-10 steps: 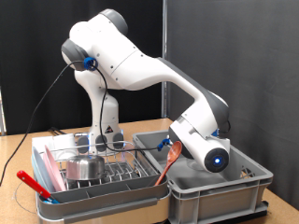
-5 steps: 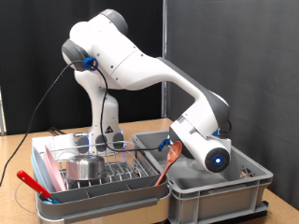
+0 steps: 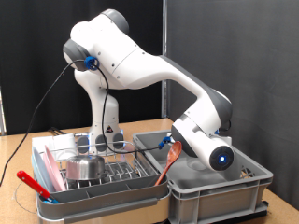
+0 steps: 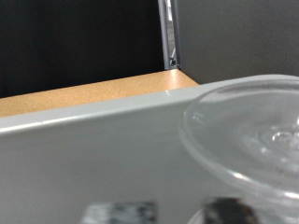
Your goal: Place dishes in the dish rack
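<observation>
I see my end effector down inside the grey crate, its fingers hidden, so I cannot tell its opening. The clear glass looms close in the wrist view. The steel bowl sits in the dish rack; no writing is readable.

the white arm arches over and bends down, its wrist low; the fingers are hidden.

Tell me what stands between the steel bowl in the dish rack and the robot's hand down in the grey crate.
In the exterior view, between the steel bowl and the hand, an orange spatula leans on the grey crate's near wall, past the dish rack's edge. The gripper itself is hidden inside the crate.
</observation>
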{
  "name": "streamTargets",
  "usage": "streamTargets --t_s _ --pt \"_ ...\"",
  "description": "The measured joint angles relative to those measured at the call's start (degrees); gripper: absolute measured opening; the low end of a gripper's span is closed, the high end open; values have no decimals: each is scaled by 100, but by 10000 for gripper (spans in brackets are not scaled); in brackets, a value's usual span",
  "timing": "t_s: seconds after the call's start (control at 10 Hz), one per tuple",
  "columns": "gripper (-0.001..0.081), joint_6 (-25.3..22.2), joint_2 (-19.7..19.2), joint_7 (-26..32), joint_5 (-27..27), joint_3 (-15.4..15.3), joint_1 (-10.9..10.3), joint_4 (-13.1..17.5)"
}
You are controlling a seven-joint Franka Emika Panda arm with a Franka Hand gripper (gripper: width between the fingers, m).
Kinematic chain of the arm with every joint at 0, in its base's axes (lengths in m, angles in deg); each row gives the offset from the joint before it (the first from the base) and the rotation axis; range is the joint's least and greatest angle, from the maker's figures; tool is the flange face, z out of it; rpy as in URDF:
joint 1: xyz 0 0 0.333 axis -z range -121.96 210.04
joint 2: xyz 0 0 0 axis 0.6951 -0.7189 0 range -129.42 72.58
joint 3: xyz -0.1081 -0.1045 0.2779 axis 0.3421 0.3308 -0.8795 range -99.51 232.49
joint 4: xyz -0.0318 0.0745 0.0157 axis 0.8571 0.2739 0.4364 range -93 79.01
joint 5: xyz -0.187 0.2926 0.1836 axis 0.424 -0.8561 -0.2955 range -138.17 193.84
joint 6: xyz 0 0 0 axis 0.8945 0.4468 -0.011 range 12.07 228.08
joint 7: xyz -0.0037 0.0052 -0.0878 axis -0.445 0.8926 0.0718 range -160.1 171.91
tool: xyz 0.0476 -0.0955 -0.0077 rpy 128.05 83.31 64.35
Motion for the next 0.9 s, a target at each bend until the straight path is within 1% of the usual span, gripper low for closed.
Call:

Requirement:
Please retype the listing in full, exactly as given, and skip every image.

Response to the task:
-10 steps: 
-5 steps: 
+0 steps: 
+0 steps: 
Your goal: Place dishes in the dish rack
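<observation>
I see my end effector down inside the grey crate, its fingers hidden, so I cannot tell its opening. The clear glass looms close in the wrist view. The steel bowl sits in the dish rack; no writing is readable.

the white arm arches over and bends down, its wrist low; the fingers are hidden.

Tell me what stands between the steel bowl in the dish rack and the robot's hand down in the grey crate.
In the exterior view, between the steel bowl and the hand, an orange spatula leans on the grey crate's near wall, past the dish rack's edge. The gripper itself is hidden inside the crate.
</observation>
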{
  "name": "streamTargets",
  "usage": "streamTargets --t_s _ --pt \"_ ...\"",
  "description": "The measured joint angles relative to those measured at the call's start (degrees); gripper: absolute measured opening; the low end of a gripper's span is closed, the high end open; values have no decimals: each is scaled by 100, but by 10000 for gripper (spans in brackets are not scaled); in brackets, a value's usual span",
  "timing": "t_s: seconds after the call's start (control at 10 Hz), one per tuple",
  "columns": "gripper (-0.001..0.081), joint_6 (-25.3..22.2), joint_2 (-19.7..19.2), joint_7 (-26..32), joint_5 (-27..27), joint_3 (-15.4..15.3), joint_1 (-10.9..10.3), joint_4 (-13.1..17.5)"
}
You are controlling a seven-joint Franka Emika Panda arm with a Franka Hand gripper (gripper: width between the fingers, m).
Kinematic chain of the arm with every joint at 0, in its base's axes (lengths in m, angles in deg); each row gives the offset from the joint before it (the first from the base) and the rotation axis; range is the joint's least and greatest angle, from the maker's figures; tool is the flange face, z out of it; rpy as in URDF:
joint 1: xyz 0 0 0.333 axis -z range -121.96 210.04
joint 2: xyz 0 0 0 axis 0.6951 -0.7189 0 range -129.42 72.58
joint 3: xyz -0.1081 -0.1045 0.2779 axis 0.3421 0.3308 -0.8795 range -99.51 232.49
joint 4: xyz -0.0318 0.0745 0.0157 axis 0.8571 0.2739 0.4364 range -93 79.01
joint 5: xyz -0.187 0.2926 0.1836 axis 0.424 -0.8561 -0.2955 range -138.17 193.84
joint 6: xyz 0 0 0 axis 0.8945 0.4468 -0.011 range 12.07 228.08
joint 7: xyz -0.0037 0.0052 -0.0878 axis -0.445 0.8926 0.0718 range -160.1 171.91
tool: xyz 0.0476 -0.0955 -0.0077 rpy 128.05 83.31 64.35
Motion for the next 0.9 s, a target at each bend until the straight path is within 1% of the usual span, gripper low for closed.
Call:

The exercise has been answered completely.